Снова последовал удар и угрожающее бормотание – все в эти дни были на взводе.
– Хаос можно победить: главное – верить в себя и в доктора, не сдаваться, бороться, преодолевать симптомы и все пройдет.
– Молодцы, – резюмировал я, затем обратился к матросам. – Поставьте им пару раскладушек в камеру и дайте одеяла. Улучшить условия содержания сейчас – значит уберечься от распространения заражения.

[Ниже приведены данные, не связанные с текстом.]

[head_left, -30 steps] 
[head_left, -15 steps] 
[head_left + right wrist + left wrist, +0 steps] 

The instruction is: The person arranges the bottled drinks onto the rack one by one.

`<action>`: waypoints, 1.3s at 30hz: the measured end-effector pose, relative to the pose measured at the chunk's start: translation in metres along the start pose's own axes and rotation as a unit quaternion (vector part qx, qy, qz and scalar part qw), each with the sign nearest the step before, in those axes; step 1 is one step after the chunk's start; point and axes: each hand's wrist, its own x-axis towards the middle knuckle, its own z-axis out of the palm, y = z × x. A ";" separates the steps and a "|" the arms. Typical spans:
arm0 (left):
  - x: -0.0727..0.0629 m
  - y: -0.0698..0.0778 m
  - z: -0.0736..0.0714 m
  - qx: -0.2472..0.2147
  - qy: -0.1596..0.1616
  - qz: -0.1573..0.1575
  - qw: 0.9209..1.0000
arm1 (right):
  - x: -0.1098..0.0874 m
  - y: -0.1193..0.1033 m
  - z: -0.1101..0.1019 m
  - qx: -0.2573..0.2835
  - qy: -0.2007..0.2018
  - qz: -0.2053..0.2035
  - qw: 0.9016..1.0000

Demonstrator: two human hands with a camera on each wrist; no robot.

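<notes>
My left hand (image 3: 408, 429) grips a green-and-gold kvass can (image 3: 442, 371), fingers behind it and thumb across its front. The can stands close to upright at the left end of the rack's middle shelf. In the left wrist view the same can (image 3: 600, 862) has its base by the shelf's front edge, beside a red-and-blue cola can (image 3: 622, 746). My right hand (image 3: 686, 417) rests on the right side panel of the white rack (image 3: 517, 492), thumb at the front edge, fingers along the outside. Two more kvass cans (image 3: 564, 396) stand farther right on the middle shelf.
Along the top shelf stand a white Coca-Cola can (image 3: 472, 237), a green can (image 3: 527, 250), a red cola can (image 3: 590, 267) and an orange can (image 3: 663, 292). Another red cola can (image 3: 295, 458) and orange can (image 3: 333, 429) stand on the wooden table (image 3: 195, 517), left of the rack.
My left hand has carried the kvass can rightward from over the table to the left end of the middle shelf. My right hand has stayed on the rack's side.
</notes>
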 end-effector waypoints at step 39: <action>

Позднее, вечером, после ужина, что прошел второпях в разговорах о насущных проблемах корабля, я начал ощущать, наконец, главный симптом заражения. Неожиданно приятный симптом выразился в ощущении эйфории, всеобъемлющем наслаждении, эмоциональный оттенок которого был тонко переплетен с изменениями, происходящими в моем теле. Прогнать навалившееся блаженство было так же тяжело, как справится с мигренью, но мигрень выражается болевыми ощущениями, а это… это было похоже на прикосновения нежнейшего шелка к самым сокровенным уголкам воспаленного разума, приходилось бороться не только с самой эйфорией, но и со стремлением не бороться с нею вообще. Так для меня стал существенно более ясен аспект необходимости обладания твердой волей, хаос приходил не как враг, он вторгался в тело на правах самого лучшего друга.